● The task
Give the records again word for word. Leave every picture out.

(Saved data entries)
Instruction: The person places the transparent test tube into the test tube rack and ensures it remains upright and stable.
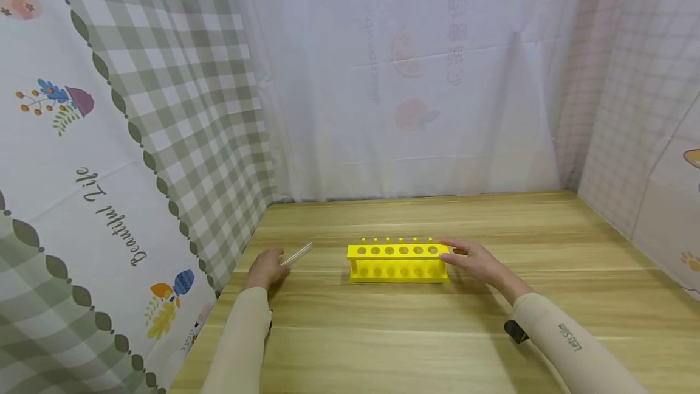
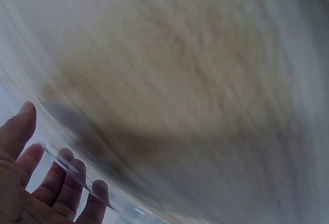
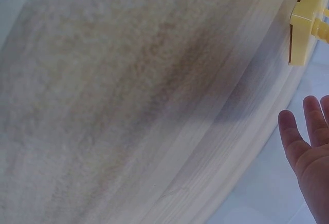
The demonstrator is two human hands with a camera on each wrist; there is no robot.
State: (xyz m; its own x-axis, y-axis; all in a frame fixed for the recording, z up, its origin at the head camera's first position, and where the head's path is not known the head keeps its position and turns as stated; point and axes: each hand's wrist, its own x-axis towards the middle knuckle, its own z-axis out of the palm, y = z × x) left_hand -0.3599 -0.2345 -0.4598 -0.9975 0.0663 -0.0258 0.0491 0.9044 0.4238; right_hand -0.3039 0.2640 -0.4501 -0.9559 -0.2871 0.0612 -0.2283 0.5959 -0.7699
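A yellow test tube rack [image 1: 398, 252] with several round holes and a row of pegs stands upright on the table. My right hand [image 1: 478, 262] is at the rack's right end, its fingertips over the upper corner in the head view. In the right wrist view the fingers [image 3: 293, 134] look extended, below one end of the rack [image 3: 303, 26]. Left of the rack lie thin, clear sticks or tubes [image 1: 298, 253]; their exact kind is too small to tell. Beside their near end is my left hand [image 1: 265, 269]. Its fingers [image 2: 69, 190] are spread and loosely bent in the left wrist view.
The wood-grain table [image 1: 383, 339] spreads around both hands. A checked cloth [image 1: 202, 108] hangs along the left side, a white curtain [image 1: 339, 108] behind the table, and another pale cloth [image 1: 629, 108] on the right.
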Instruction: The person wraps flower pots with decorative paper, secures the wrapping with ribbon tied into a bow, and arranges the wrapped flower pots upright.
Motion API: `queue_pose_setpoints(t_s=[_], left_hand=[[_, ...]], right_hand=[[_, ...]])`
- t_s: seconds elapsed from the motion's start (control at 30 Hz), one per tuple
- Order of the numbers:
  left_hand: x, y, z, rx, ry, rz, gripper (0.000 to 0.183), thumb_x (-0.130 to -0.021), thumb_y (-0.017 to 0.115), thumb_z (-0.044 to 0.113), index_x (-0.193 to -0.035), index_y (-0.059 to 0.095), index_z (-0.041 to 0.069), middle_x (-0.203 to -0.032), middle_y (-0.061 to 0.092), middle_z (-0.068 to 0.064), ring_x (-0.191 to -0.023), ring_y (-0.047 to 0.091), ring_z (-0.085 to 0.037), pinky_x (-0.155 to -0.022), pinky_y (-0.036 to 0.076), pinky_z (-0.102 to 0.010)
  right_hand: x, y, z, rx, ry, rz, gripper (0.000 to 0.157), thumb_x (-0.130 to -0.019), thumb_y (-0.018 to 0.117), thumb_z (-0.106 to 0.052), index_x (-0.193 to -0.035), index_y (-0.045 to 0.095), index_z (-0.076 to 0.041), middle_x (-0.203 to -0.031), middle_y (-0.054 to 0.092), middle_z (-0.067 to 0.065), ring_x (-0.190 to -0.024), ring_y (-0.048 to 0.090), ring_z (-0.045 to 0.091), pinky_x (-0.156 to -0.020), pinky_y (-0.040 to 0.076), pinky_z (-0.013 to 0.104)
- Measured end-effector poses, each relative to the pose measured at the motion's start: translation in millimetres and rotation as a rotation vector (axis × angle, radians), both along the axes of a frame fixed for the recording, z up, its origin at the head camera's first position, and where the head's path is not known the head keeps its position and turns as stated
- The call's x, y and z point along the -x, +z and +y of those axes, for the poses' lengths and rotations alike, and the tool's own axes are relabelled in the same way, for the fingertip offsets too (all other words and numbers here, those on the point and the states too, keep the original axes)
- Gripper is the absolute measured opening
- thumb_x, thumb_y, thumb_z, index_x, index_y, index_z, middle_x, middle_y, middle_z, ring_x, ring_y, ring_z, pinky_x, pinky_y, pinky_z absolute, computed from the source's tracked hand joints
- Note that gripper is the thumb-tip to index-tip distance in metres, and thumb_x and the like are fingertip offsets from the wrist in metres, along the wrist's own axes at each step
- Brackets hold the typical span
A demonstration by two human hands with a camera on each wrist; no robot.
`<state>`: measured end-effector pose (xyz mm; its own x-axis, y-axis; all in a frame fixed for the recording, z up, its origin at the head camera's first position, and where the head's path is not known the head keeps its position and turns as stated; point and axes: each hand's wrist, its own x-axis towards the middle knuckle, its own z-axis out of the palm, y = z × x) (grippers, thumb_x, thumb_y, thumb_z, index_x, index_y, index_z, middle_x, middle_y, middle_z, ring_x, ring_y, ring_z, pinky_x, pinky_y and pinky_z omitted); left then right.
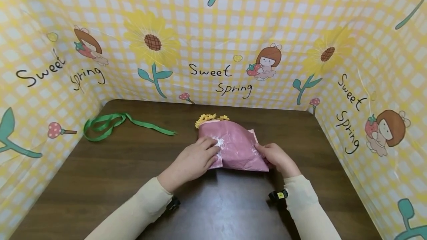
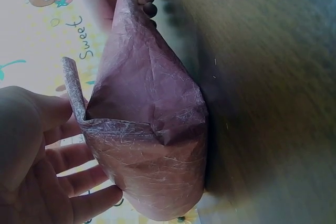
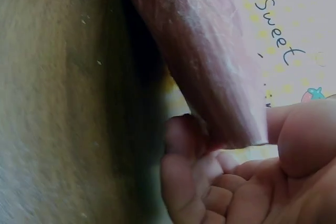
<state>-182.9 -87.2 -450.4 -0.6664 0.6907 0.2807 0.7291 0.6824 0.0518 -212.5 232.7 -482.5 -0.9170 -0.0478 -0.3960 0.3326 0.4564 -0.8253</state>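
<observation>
A bundle of pink wrapping paper (image 1: 238,145) lies on the table, with small yellow flowers (image 1: 207,119) showing past its far left edge. My left hand (image 1: 195,158) rests on the left part of the paper, its fingers spread over the surface. In the left wrist view the thumb of the left hand (image 2: 37,150) touches a folded strip, and the other fingers lie fairly straight against the paper's side. My right hand (image 1: 277,157) pinches the paper's right corner between thumb and fingers; the right wrist view shows the fingers (image 3: 181,177) curled under the paper (image 3: 210,61).
A green ribbon (image 1: 105,127) lies loosely looped at the back left of the dark wooden table (image 1: 110,180). Yellow checked cloth (image 1: 207,40) with printed flowers and figures encloses the table at the back and both sides. Black wrist cameras (image 1: 278,195) sit under both cream sleeves (image 1: 301,195).
</observation>
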Motion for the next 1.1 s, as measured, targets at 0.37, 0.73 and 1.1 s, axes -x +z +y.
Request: queue_pose_setpoints(t_s=[0.37, 0.73, 1.1], left_hand=[[-1.2, -0.2, -0.6, -0.013, 0.003, -0.016, 0.03, -0.106, 0.055, 0.031, -0.13, 0.068, 0.017, -0.136, 0.059, -0.007, -0.13, 0.052, -0.025, -0.102, 0.052, -0.041], [-1.7, 2.6, -2.0, -0.007, 0.011, -0.013, 0.031, -0.106, 0.055, 0.032, -0.13, 0.067, 0.018, -0.136, 0.059, -0.007, -0.13, 0.052, -0.025, -0.101, 0.053, -0.041], [-2.1, 2.9, -1.0, 0.01, 0.007, 0.005, 0.032, -0.106, 0.054, 0.033, -0.131, 0.067, 0.018, -0.136, 0.06, -0.007, -0.129, 0.052, -0.025, -0.1, 0.054, -0.041]], right_hand=[[7.2, -14.7, -3.6, 0.011, -0.066, 0.102, 0.029, -0.101, 0.056, -0.016, -0.075, 0.064, -0.005, -0.063, 0.048, -0.003, -0.055, 0.047, 0.011, -0.052, 0.04, 0.025], [6.6, -17.3, -8.4, -0.258, -0.053, 0.235, 0.034, -0.101, 0.062, -0.028, -0.079, 0.07, -0.003, -0.07, 0.058, 0.001, -0.067, 0.054, 0.017, -0.06, 0.044, 0.03], [7.2, -16.0, -13.7, -0.478, -0.022, 0.324, 0.039, -0.103, 0.058, -0.035, -0.075, 0.064, -0.008, -0.073, 0.062, 0.005, -0.071, 0.057, 0.023, -0.065, 0.045, 0.035]])
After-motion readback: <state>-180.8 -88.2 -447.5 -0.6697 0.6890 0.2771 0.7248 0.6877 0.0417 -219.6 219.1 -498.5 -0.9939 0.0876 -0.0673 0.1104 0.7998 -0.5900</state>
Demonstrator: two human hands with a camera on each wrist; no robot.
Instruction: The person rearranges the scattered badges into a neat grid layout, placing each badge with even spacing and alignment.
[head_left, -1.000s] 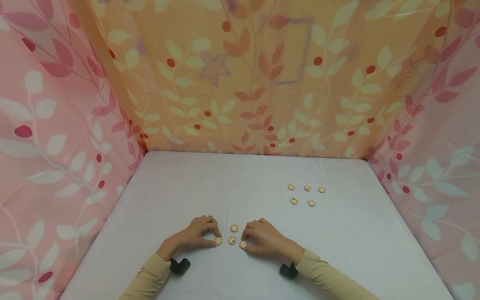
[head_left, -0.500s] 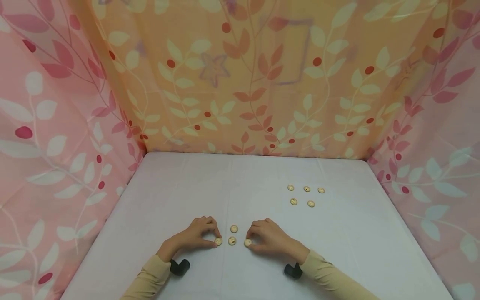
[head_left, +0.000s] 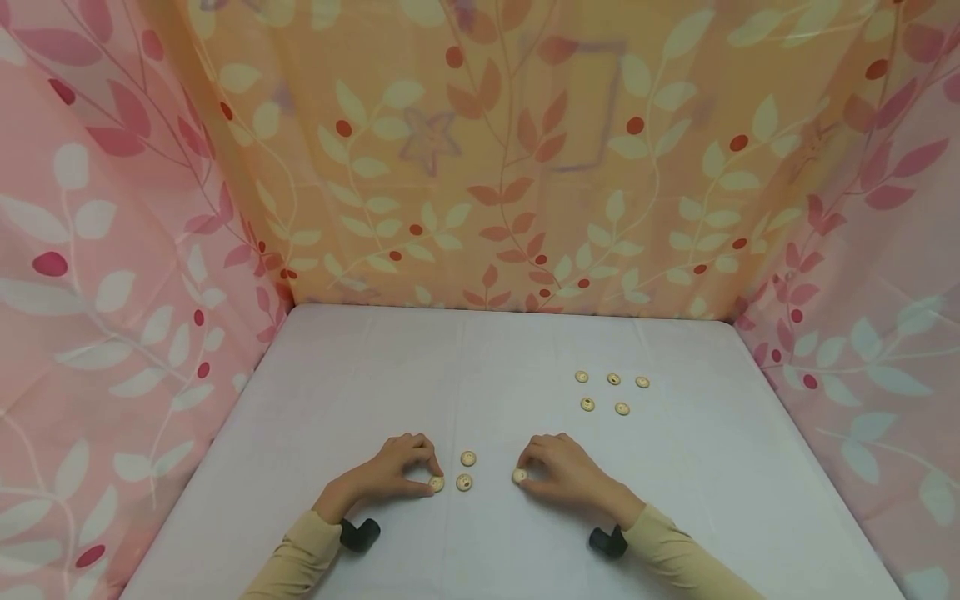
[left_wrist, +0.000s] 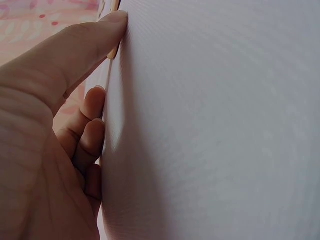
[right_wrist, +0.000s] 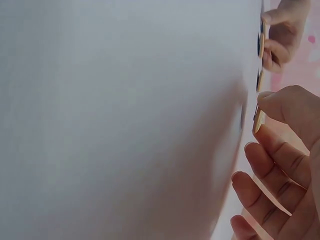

● Response
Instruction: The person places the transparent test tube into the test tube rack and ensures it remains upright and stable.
The demonstrator is two human hands with a camera on each wrist; there is no robot.
State: (xyz m; its own x-axis, y-axis; all in a frame fixed for the recording, z up, its origin at the head camera's first position, and where the head's path is not known the head keeps its position and turns as stated; point and axes: each hand's wrist, its own x-axis towards the middle knuckle, its own z-axis out of the palm, y = z × x) left_hand -0.3599 -0.2345 -0.4598 -0.9975 0.0663 -0.0258 0.0491 0.9044 0.4238; right_hand -0.3039 0.2640 -0.4501 -0.9559 -0.2871 0.0612 -0.2283 0.5959 -0.7699
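A yellow test tube rack [image 1: 398, 252] with several round holes and a row of pegs stands upright on the table. My right hand [image 1: 478, 262] is at the rack's right end, its fingertips over the upper corner in the head view. In the right wrist view the fingers [image 3: 293, 134] look extended, below one end of the rack [image 3: 303, 26]. Left of the rack lie thin, clear sticks or tubes [image 1: 298, 253]; their exact kind is too small to tell. Beside their near end is my left hand [image 1: 265, 269]. Its fingers [image 2: 69, 190] are spread and loosely bent in the left wrist view.
The wood-grain table [image 1: 383, 339] spreads around both hands. A checked cloth [image 1: 202, 108] hangs along the left side, a white curtain [image 1: 339, 108] behind the table, and another pale cloth [image 1: 629, 108] on the right.
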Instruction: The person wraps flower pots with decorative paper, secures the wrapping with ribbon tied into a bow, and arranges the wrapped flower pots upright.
Motion API: `queue_pose_setpoints(t_s=[_], left_hand=[[_, ...]], right_hand=[[_, ...]])`
- t_s: seconds elapsed from the motion's start (control at 30 Hz), one per tuple
- Order of the numbers:
  left_hand: x, y, z, rx, ry, rz, gripper (0.000 to 0.183), thumb_x (-0.130 to -0.021), thumb_y (-0.017 to 0.115), thumb_z (-0.044 to 0.113), index_x (-0.193 to -0.035), index_y (-0.059 to 0.095), index_z (-0.041 to 0.069), middle_x (-0.203 to -0.032), middle_y (-0.061 to 0.092), middle_z (-0.068 to 0.064), ring_x (-0.191 to -0.023), ring_y (-0.047 to 0.091), ring_z (-0.085 to 0.037), pinky_x (-0.155 to -0.022), pinky_y (-0.036 to 0.076), pinky_z (-0.102 to 0.010)
  right_hand: x, y, z, rx, ry, rz, gripper (0.000 to 0.157), thumb_x (-0.130 to -0.019), thumb_y (-0.018 to 0.117), thumb_z (-0.106 to 0.052), index_x (-0.193 to -0.035), index_y (-0.045 to 0.095), index_z (-0.076 to 0.041), middle_x (-0.203 to -0.031), middle_y (-0.054 to 0.092), middle_z (-0.067 to 0.065), ring_x (-0.190 to -0.024), ring_y (-0.048 to 0.090), ring_z (-0.045 to 0.091), pinky_x (-0.156 to -0.020), pinky_y (-0.040 to 0.076), pinky_z (-0.013 to 0.104)
- Measured end-effector poses, each relative to the pose measured at the motion's start: translation in millimetres and rotation as a rotation vector (axis × angle, radians), both along the axes of a frame fixed for the recording, z up, its origin at the head camera's first position, and where the head's path is not known the head keeps its position and turns as stated
- The call's x, y and z point along the -x, +z and +y of those axes, for the poses' lengths and rotations alike, and the tool's own axes are relabelled in the same way, for the fingertip offsets too (all other words and numbers here, those on the point and the states too, keep the original axes)
- Gripper is the absolute measured opening
- thumb_x, thumb_y, thumb_z, index_x, index_y, index_z, middle_x, middle_y, middle_z, ring_x, ring_y, ring_z, pinky_x, pinky_y, pinky_z absolute, computed from the source's tracked hand joints
- Note that gripper is the thumb-tip to index-tip distance in metres, and thumb_x and the like are fingertip offsets from the wrist in metres, along the wrist's own axes at each step
- Brackets hold the typical span
A demonstration by two human hands with a camera on each wrist; no robot.
`<state>`: measured end-effector pose (xyz mm; its own x-axis, y-axis; all in a frame fixed for the recording, z up, its origin at the head camera's first position, and where the head's path is not known the head keeps its position and turns as stated; point and axes: each hand's wrist, its own x-axis towards the middle knuckle, its own z-axis out of the palm, y = z × x) (grippers, thumb_x, thumb_y, thumb_z, index_x, index_y, index_z, middle_x, middle_y, middle_z, ring_x, ring_y, ring_z, pinky_x, pinky_y and pinky_z omitted); left then right.
<state>-182.9 -87.2 -450.4 -0.6664 0.6907 0.2807 0.7291 0.6824 0.0518 -212.5 232.7 -482.5 -0.9170 -0.0478 -0.3960 0.3326 0.4564 -0.8253</state>
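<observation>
A bundle of pink wrapping paper (image 1: 238,145) lies on the table, with small yellow flowers (image 1: 207,119) showing past its far left edge. My left hand (image 1: 195,158) rests on the left part of the paper, its fingers spread over the surface. In the left wrist view the thumb of the left hand (image 2: 37,150) touches a folded strip, and the other fingers lie fairly straight against the paper's side. My right hand (image 1: 277,157) pinches the paper's right corner between thumb and fingers; the right wrist view shows the fingers (image 3: 181,177) curled under the paper (image 3: 210,61).
A green ribbon (image 1: 105,127) lies loosely looped at the back left of the dark wooden table (image 1: 110,180). Yellow checked cloth (image 1: 207,40) with printed flowers and figures encloses the table at the back and both sides. Black wrist cameras (image 1: 278,195) sit under both cream sleeves (image 1: 301,195).
</observation>
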Motion for the next 1.1 s, as measured, targets at 0.37, 0.73 and 1.1 s, axes -x +z +y.
Request: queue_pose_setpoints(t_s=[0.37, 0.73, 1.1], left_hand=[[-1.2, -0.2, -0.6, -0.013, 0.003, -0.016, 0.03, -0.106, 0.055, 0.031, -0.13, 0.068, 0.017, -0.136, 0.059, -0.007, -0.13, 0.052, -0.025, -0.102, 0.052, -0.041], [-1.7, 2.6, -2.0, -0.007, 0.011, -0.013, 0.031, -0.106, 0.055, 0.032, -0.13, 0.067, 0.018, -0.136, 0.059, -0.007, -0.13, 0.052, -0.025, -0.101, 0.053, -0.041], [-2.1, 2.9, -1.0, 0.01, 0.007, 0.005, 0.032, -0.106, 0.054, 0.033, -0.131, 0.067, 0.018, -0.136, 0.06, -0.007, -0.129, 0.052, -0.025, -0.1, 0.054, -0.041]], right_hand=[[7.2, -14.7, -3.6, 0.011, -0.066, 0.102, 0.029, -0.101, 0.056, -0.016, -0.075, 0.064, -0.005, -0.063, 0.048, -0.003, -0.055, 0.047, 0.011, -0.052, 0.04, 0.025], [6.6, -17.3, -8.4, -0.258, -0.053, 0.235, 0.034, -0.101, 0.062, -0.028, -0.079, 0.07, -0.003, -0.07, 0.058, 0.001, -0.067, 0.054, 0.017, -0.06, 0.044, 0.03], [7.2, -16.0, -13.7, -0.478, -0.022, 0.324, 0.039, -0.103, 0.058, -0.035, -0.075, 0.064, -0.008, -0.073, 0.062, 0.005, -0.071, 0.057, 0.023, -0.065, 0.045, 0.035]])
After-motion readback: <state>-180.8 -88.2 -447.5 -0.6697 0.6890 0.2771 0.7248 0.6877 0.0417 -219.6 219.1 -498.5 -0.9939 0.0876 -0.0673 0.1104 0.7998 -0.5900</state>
Demonstrator: two human hands with a camera on each wrist; no robot.
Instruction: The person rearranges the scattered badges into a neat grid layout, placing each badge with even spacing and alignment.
[head_left, -1.000s] 
[head_left, -0.500s] 
[head_left, +0.000s] 
[left_wrist, +0.000s] 
[right_wrist, +0.000s] 

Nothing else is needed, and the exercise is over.